YOUR INSTRUCTIONS: Indicate only the number of lines in the listing below in which the word "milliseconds" appears.

EXERCISE MATERIALS:
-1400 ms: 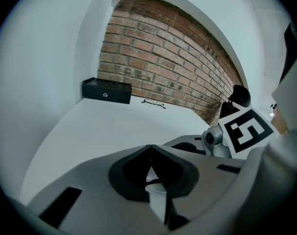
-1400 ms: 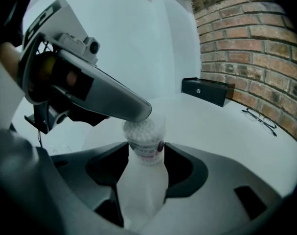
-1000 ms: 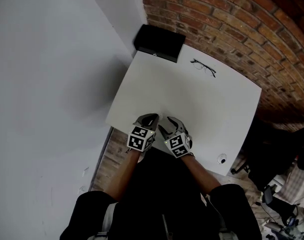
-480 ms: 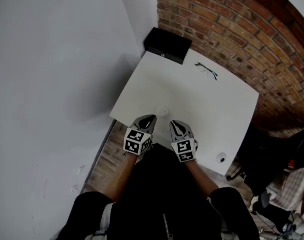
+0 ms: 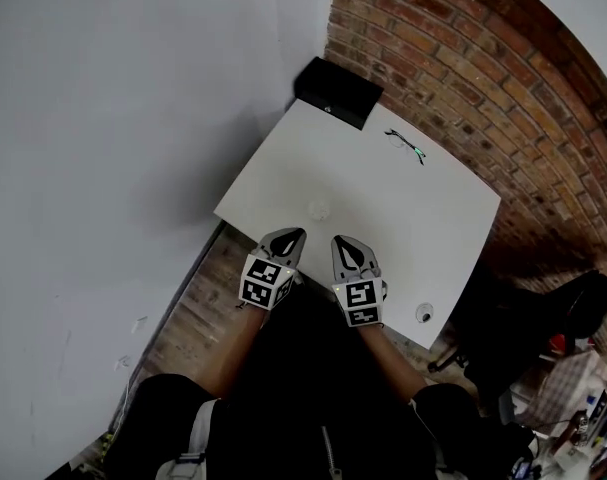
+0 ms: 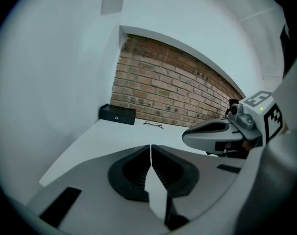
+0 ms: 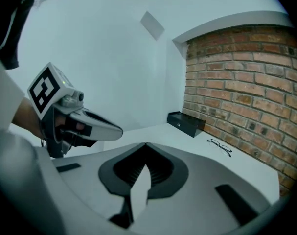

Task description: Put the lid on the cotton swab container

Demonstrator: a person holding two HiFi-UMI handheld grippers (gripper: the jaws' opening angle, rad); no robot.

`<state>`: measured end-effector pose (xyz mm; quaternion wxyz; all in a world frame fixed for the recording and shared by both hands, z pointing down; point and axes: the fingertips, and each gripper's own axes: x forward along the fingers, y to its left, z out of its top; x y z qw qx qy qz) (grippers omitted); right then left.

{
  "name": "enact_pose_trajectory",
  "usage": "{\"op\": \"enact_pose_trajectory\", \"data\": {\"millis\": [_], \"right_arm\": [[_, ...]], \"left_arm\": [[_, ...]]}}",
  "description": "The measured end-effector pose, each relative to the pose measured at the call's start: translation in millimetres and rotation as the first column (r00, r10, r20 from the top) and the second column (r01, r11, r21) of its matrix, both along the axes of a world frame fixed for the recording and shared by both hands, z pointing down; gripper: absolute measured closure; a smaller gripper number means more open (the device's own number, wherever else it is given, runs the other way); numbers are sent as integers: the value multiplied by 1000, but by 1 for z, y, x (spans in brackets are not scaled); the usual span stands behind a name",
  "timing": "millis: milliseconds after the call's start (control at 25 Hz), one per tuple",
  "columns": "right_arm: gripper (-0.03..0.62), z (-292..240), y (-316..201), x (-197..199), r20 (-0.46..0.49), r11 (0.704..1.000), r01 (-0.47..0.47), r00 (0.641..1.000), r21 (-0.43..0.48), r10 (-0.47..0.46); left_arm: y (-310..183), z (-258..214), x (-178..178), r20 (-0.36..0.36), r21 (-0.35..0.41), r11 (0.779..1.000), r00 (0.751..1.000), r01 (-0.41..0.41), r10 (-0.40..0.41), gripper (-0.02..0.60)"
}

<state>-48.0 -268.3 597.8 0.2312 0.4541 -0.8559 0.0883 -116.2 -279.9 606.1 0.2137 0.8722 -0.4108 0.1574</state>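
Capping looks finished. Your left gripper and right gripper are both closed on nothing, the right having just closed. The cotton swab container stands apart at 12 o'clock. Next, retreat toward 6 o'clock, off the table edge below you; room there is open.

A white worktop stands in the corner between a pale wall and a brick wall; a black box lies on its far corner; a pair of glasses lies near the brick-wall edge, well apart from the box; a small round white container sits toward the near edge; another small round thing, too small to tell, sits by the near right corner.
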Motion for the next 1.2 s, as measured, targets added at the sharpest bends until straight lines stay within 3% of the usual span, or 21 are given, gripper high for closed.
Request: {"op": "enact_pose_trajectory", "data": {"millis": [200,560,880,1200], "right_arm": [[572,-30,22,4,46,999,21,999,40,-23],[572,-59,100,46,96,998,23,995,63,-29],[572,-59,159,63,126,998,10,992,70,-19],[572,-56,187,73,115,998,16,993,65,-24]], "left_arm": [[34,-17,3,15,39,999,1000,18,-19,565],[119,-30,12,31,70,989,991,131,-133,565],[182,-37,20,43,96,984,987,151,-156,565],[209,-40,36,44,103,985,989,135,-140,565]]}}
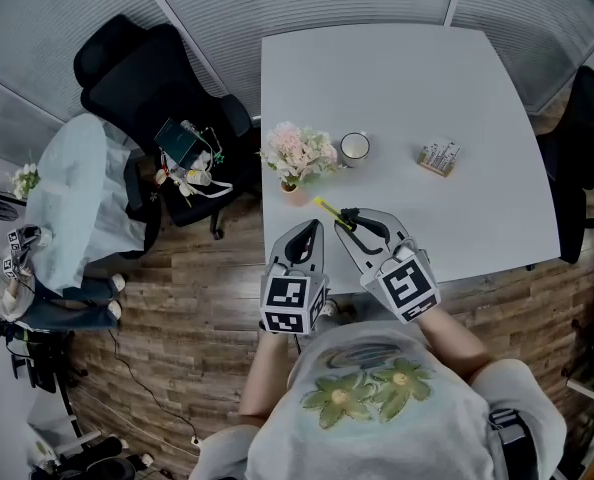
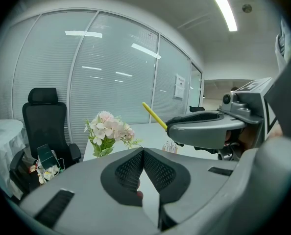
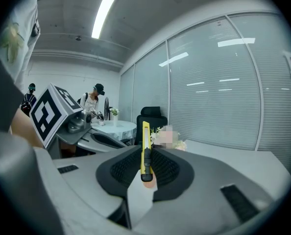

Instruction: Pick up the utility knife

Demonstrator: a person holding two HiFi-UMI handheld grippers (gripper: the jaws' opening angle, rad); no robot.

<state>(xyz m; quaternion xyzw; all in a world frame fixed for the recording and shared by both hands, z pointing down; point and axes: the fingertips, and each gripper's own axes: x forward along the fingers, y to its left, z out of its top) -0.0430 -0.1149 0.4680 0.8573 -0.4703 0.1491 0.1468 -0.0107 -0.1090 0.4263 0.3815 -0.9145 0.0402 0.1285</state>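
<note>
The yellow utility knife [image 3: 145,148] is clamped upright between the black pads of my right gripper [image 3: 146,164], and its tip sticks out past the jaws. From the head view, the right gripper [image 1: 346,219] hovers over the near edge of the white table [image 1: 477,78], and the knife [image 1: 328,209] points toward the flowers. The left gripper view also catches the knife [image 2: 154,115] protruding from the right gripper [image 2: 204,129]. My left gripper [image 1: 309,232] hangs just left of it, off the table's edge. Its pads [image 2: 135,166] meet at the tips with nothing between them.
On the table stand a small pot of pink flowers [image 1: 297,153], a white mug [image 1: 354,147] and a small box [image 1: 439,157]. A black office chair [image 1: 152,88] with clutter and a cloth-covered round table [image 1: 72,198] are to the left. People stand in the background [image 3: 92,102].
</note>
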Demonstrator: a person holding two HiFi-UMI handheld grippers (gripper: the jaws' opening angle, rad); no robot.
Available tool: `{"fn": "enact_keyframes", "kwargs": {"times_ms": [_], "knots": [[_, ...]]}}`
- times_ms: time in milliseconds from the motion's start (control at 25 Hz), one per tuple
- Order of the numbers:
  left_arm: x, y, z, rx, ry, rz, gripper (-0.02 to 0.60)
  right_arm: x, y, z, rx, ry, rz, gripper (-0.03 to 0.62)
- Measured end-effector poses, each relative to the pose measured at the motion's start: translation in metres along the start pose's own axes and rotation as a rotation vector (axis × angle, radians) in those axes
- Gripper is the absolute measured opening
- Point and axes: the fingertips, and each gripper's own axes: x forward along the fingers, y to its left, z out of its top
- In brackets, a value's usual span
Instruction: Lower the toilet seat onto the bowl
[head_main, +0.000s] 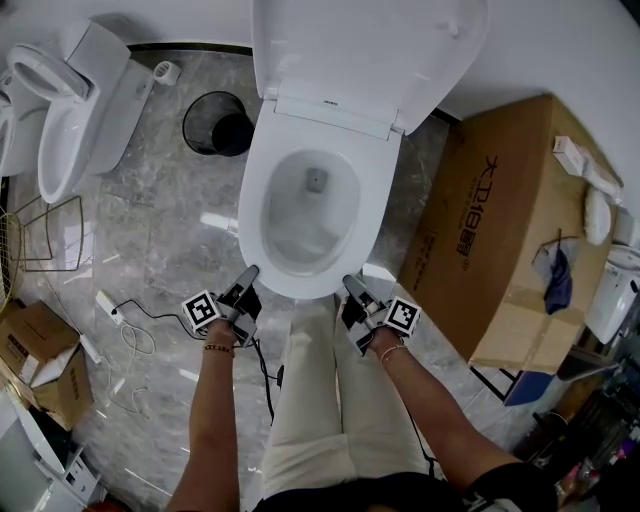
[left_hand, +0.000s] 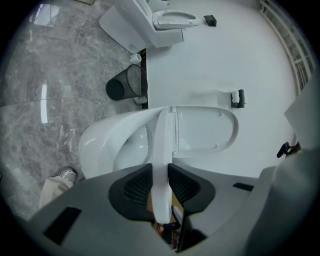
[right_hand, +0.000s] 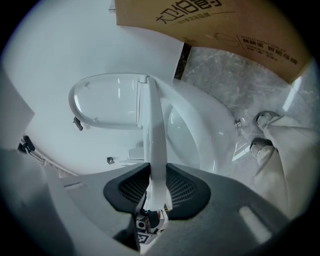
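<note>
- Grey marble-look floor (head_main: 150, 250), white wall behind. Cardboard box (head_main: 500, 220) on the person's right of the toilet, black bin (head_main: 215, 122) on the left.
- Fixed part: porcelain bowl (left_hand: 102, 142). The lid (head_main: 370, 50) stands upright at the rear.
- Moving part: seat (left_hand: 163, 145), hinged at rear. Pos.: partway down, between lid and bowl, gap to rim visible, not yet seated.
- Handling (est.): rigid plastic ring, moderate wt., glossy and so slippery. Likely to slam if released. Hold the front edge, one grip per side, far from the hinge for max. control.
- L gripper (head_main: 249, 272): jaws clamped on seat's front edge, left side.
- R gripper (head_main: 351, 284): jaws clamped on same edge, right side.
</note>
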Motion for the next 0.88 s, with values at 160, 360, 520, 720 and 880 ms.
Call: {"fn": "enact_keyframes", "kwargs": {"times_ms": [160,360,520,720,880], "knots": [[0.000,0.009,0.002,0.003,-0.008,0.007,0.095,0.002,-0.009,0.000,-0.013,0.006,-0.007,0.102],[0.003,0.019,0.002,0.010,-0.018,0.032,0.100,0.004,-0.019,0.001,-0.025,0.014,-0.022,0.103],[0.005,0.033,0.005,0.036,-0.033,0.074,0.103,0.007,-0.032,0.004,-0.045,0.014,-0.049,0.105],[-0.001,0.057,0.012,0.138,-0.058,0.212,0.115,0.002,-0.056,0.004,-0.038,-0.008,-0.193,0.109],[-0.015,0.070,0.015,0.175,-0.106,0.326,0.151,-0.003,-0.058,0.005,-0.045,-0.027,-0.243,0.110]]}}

WRITTEN SOLUTION: 2